Support Questions

Find answers, ask questions, and share your expertise

Hbase get operation performence

Hi,

I am running a get operation to get a key with 1 million qualifiers from an Hbase table.

This is taking nearly 11 seconds, is there any way i can reduce this data fetch time??

To connect to Hbase table it is taking 2 seconds and am not sure where am loosing the remaining 9 seconds.

Kindly let me know if you have any suggestions to improve the performance.

Thanks

Ashok

13 REPLIES 13

Mentor

I'm afraid we need more info from you, like how your regions are split, how big is your cluster, are you writing all your rows to one RS.

Hello,

I am using a cluster with 2 region servers and one hbase master server, we have 135 regions per Region Server.

As i have explained earlier i have 1 million (qualifiers)columns in a single row. Theoretically all the columns of a single Row-key should be stored in a single region.

I need to know why i am spending 10 seconds to get 1 million columns of a single Row-key?? Is there any way i can reduce this time.

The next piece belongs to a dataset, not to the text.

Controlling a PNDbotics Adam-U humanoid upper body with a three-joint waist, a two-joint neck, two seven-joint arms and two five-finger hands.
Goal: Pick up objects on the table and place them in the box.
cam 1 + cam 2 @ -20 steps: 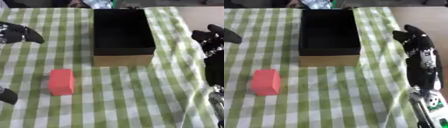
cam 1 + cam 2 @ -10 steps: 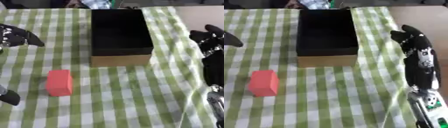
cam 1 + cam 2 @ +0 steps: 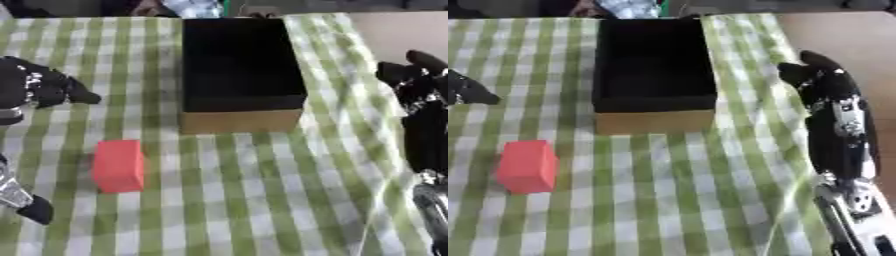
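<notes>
Red block on the checked cloth, box at the far centre, both hands apart from them.

Left eye view: the red block [image 3: 118,165] lies near left on the green checked tablecloth [image 3: 262,190], well apart from the black-lined box [image 3: 239,70]. The left hand [image 3: 39,87] hovers at the left edge, fingers curled, holding nothing.
Right eye view: the right hand [image 3: 820,80] stands right of the box, fingers curled, empty.

open-topped black-lined cardboard box [image 3: 241,75] on green-and-white checked tablecloth [image 3: 262,190], far centre | red rectangular block [image 3: 118,165] on cloth, nearer than box and to its left, apart from it | left hand [image 3: 39,87] at left edge, beyond block | right hand [image 3: 820,80] right of box
</notes>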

some way if i load 2 million columns in a single Row-key, it is taking 22 seconds to fetch the records using get operation.

Is there any way i can reduce this data fetch time??

Thanks

Ashok

Mentor

HBase scales as the number of RS goes up, with only two RS, I can't think of any way to make things faster. Do you need to fetch all of the column? Typically, you'd want to move less-frequently column data to either to its own table or new column family. That way only most relevant data is being fetched. That also makes single row span multiple files thereby improving IO.

Thanks alot for your valuable updates...

The one million records are hardly 100mb , I don't think it's an I/O issue.

I think there is some data serialization and deserialization happening that is taking time. It is purely my guess.

Am not getting any way to see the source code to know how exactly the get operation working.

Can some one guide me where I can find the get operation source code . To understand the get operation background.

Thanks

Ashok

Mentor

Then the opposite is true, if you only have 100mb of data, why do you need so many regions? Typically in HDP we default to 10GB per region.

Rising Star

Hi @Ashok Kumar BM

How many rows do you have in your table ?

you can add more Heap to your region servers & Hbase Master & increase your Blockcache but with 100Mb per record ( and that many regions ) and only two region servers it looks like you will be soon hitting the limlits of Hbase fetching "columns" You can unpivot the table to use the power of Hbase fetching vertically using the row key ...

Hi All,

Actually my requirement is to scan through 2400 billions of rows with 3 where conditions and the result of scan will be around 15 million rows. I need to achieve this 2 to 3 seconds.

But for connecting to Hbase server only costing me 2 seconds, I didn't get any way to keep a continuous connection with Hbase server using Java Hbase API.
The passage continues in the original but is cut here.